## [PROBLEM TO SOLVE]
Throughout the records below, find each line holding "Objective" and copy it.

## [Entries taken from a collection]
———
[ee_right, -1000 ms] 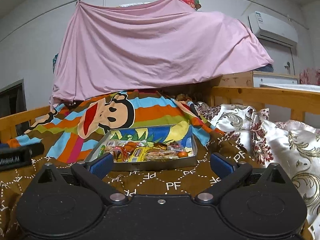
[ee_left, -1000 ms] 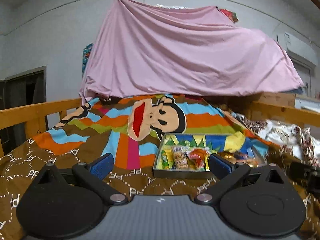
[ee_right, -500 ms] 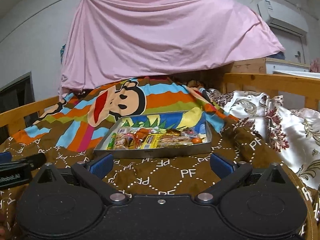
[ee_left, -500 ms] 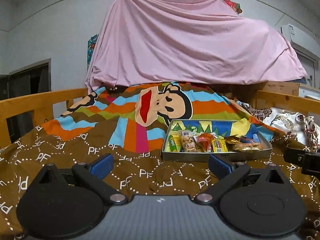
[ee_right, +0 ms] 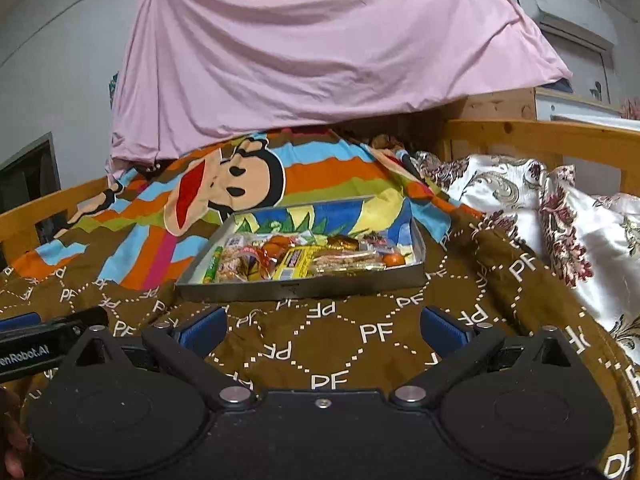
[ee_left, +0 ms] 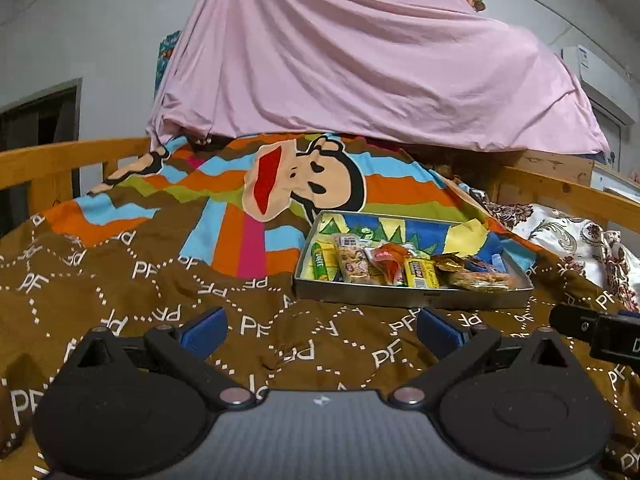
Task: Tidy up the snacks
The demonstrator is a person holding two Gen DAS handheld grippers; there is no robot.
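Observation:
A grey metal tray [ee_left: 412, 300] with a colourful cartoon bottom lies on the bed and holds several wrapped snacks [ee_left: 400, 266]: a green stick, yellow packs, cereal bars, an orange pouch. It also shows in the right wrist view [ee_right: 300, 289], with its snacks [ee_right: 296, 262]. My left gripper [ee_left: 322, 330] is open and empty, low over the brown quilt, short of the tray and to its left. My right gripper [ee_right: 323, 330] is open and empty, just short of the tray's front wall. Each gripper's tip shows at the edge of the other's view.
The brown "PF" quilt [ee_left: 140, 280] with a monkey print covers the bed. Wooden bed rails [ee_left: 60, 160] run along both sides. A floral white pillow [ee_right: 560, 216] lies right of the tray. A pink sheet [ee_left: 360, 60] hangs behind.
Both grippers have risen and tilted down, so the tray shows more from above and a little closer. Both stay open; nothing was picked up.

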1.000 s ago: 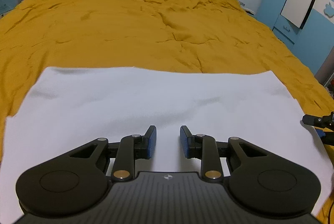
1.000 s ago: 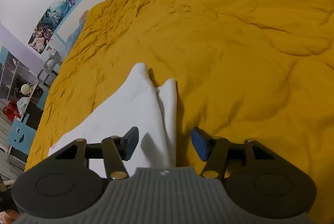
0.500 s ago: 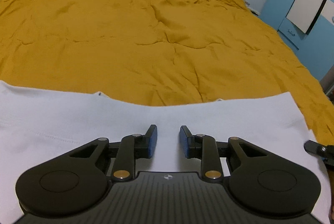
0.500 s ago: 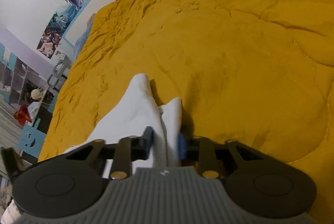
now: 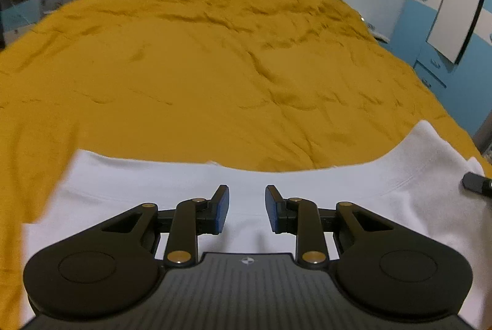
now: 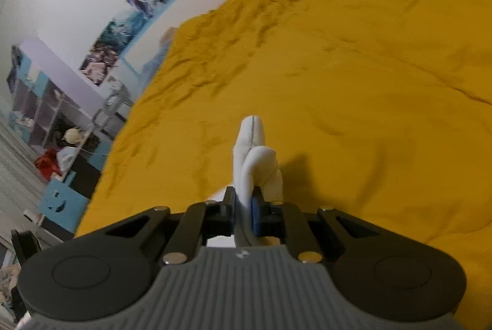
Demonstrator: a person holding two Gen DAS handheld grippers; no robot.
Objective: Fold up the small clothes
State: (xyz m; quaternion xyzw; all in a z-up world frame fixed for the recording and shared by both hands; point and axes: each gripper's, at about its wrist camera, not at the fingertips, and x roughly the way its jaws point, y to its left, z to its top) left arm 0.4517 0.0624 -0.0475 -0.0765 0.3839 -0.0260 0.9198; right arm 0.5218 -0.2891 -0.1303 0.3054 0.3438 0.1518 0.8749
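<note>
Right tool [image 6: 243,208] has just pinched shut on a bunched corner of the white shirt [image 5: 307,185] on the bed [image 5: 215,68], left tool [image 5: 247,208] spread over loose cloth, so we risk a lopsided drag or slip

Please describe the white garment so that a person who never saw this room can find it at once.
A mustard-yellow bedspread covers the whole bed. On its near edge lies the white garment, one corner pinched in the right gripper. It is the only white cloth there.

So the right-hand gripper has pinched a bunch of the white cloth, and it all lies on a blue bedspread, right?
Not quite: the bedspread is mustard yellow, not blue, as the right wrist view shows. The rest holds: the right gripper has just closed on a bunch of the white cloth.
</note>
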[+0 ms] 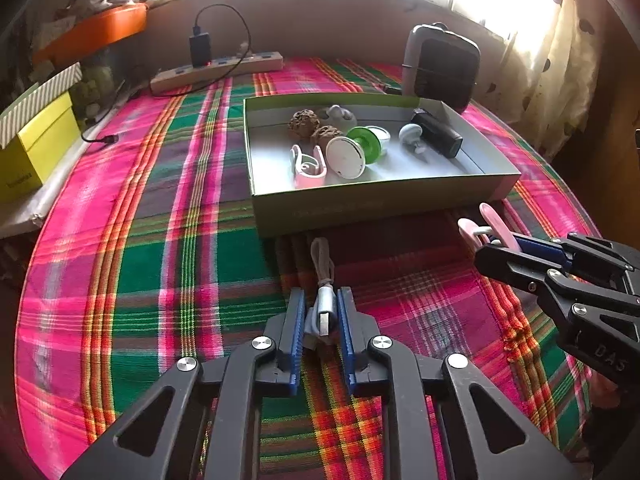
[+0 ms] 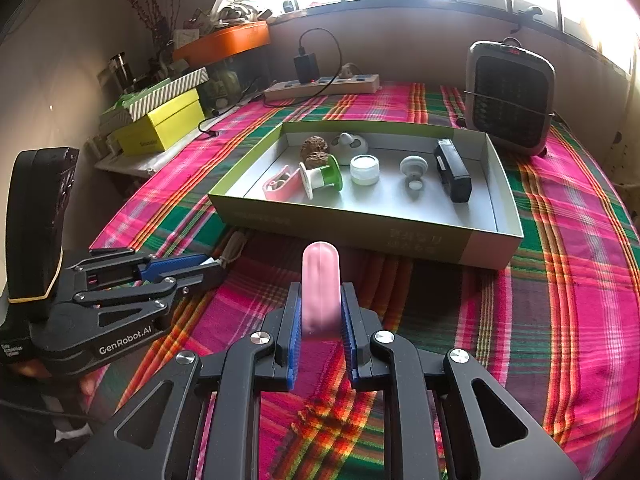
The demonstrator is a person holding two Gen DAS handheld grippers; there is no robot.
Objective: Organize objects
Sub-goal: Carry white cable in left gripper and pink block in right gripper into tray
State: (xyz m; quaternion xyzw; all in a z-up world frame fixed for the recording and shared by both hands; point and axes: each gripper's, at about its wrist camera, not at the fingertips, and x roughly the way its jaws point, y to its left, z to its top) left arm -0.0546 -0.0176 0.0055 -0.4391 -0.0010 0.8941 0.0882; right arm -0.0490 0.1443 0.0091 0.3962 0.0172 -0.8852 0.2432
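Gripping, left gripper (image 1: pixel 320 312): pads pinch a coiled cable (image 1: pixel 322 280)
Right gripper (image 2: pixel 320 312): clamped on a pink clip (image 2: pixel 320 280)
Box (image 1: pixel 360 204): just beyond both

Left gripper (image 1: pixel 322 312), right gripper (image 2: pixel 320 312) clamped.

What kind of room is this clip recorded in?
Probably a home living space: a table under a pink-and-green plaid cloth beneath a sunlit window, with a beige power strip, a small grey space heater and a dotted curtain.
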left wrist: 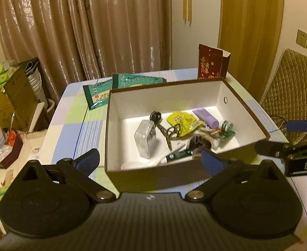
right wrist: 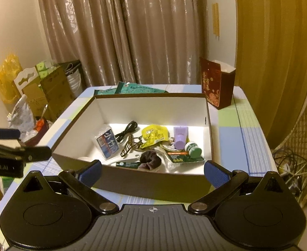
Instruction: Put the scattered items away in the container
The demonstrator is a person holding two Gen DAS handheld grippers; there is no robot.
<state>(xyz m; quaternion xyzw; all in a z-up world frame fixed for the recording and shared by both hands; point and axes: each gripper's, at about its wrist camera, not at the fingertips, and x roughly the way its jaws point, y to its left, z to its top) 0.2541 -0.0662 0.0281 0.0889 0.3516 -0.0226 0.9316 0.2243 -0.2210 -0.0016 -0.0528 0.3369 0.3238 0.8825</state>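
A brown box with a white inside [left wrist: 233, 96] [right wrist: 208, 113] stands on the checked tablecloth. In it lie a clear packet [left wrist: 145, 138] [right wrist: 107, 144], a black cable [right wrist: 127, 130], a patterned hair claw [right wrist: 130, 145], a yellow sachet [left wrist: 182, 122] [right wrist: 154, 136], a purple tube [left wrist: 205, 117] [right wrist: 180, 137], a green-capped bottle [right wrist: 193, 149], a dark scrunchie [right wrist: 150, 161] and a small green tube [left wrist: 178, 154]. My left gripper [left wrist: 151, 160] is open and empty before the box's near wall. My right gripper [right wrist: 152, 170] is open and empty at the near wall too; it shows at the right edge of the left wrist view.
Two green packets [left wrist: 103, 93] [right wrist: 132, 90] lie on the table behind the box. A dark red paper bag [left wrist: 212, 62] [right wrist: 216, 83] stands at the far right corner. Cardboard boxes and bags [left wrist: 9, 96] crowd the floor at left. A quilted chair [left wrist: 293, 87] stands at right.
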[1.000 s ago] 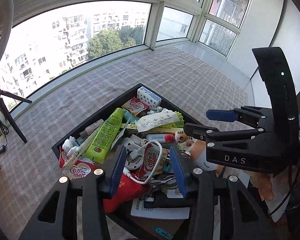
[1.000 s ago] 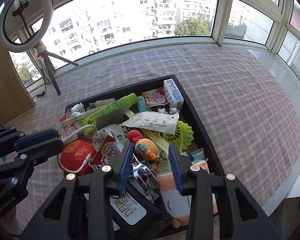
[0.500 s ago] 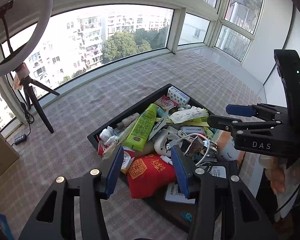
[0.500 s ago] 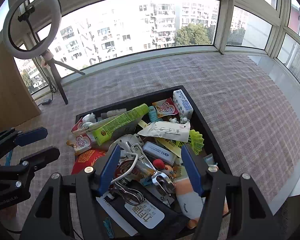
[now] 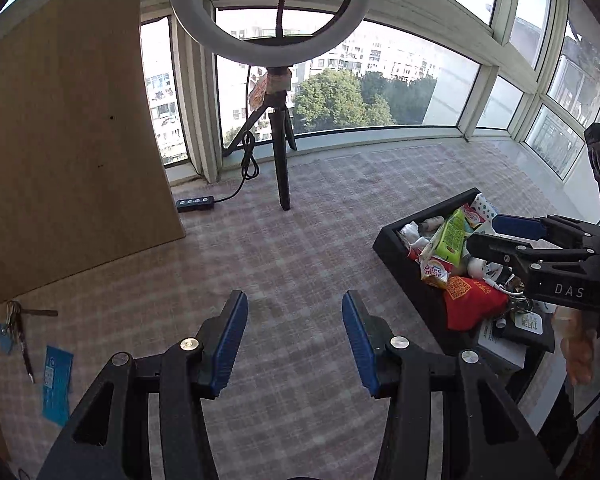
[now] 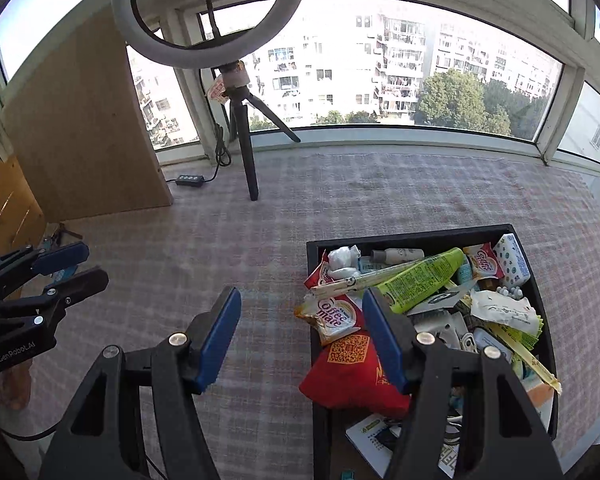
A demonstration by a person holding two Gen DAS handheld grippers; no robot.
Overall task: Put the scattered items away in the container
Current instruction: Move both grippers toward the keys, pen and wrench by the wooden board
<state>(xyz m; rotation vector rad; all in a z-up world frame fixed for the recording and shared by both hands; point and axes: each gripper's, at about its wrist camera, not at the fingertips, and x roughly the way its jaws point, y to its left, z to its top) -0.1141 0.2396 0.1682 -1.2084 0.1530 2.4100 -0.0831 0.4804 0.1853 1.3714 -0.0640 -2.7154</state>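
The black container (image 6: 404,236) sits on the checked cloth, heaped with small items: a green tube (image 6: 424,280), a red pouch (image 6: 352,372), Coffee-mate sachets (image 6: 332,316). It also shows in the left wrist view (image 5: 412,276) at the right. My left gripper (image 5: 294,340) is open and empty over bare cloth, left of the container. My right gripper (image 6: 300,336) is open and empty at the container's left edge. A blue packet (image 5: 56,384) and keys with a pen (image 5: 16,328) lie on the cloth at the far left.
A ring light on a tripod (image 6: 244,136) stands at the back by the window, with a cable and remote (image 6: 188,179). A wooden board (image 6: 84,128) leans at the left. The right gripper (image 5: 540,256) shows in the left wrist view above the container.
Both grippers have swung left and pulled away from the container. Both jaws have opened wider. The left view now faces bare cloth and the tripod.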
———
## [ANSWER AREA]
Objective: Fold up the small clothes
Objective: Organize objects

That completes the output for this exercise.